Only the canonical version of all page URLs should be included, so pages should not redirect or return an error status.
The maximum length of the URLs is 2,048 characters.
While it may seem possible to manipulate search engines into thinking the content on your page is frequently updated by declaring the changefreq tag daily, it is not advisable to do so. If the frequency and priority tags do not reflect reality, chances are that search engine crawlers will ignore them.
All URLs in the Sitemap must come from the same host.
If you need help building your sitemap, there are several sitemap generator tools to help.
Sitemap Example Index File
When you use multiple Sitemap files for one website, each file must be listed collectively in a separate file called the Sitemap index file.
<sitemapindex xmlns=”http://www.sitemaps.org/schemas/sitemap/0.9”> <sitemap> <loc>https://www.example.com/sitemap1.gz</loc> <lastmod>2017-12-31</lastmod> <sitemap> <loc>https://www.example.com/sitemap2.gz</loc> <lastmod>2017-10-01</lastmod>
You might need multiple XML Sitemaps if you have more than 50,000 URLs within a site or if one Sitemap exceeds 10Mb. If this is the case, then you will be required to create another XML Sitemap. You have the option to reduce your bandwidth requirement by compressing the Sitemap file using gzip but you need to make sure that after decompressing the file, the size still does not exceed 10Mb.
You can see an example of a Sitemap Index File to the left.
Glossary of Tags Used in a Sitemap Index File
<sitemapindex> - The Sitemap index file opens and closes with this tag. It encloses all the XML Sitemaps in the file.
<sitemap> - This tag encloses information about individual Sitemaps.
NOTE: A Sitemap index file can link up to 50,000 XML Sitemap files.

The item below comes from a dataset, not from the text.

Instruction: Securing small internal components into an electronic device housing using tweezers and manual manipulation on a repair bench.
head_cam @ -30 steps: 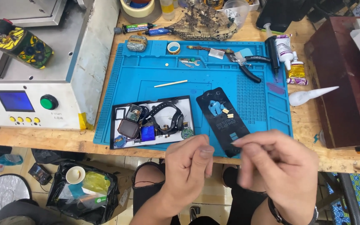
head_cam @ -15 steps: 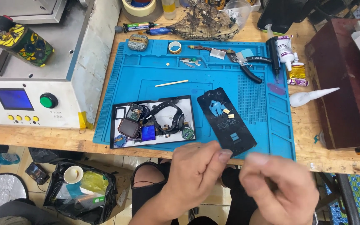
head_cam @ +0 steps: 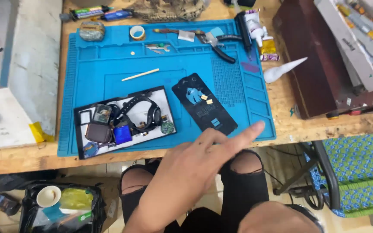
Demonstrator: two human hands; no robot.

What File Types are Supported by XML Sitemaps?
Google can detect the various file types of Sitemaps. These are specific to the type of content on a site and help search engines identify the files much more easily.

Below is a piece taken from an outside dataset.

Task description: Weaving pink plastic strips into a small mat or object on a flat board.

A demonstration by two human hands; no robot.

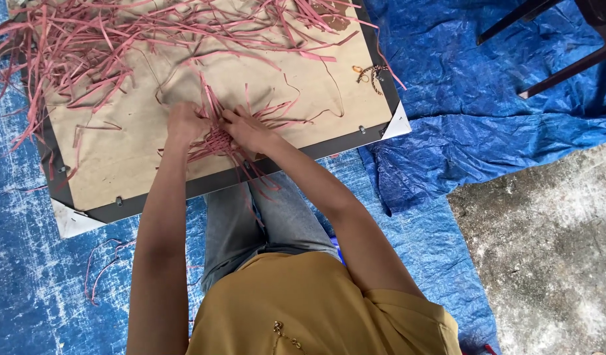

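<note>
A small woven patch of pink strips (214, 141) lies on a brown board (138, 151) with a dark frame. My left hand (184, 123) presses on the patch's left side, fingers closed on strips. My right hand (247, 129) grips strips at its right side. Loose strip ends fan out from the weave toward me and away. Both hands touch the weave and nearly meet above it.
A big heap of loose pink strips (105, 39) covers the board's far part. A small metal object (370, 71) lies near the board's right corner. Blue tarp (460, 118) spreads around, bare concrete (546, 256) at right, dark chair legs (553, 46) top right.
</note>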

List of Sitemap Filetypes:
Do I need an XML Sitemap?
Is a sitemap strictly necessary? No, not technically. Your website will still work without one, and it can even be crawled and indexed by search engines. Plus, sitemaps aren’t used as a ranking signal, so submitting one won’t make you rank higher.
So why do it? The biggest reason you should create and submit your XML sitemap is indexing. Even though search engines can still technically find your pages without one, adding a sitemap makes it so much easier for them. You might have orphaned pages (pages that got left out of your internal linking), or that are harder to find. Your sitemap is especially important when you’ve recently added pages or created a whole new site that doesn’t have a lot of, or any, links to it yet.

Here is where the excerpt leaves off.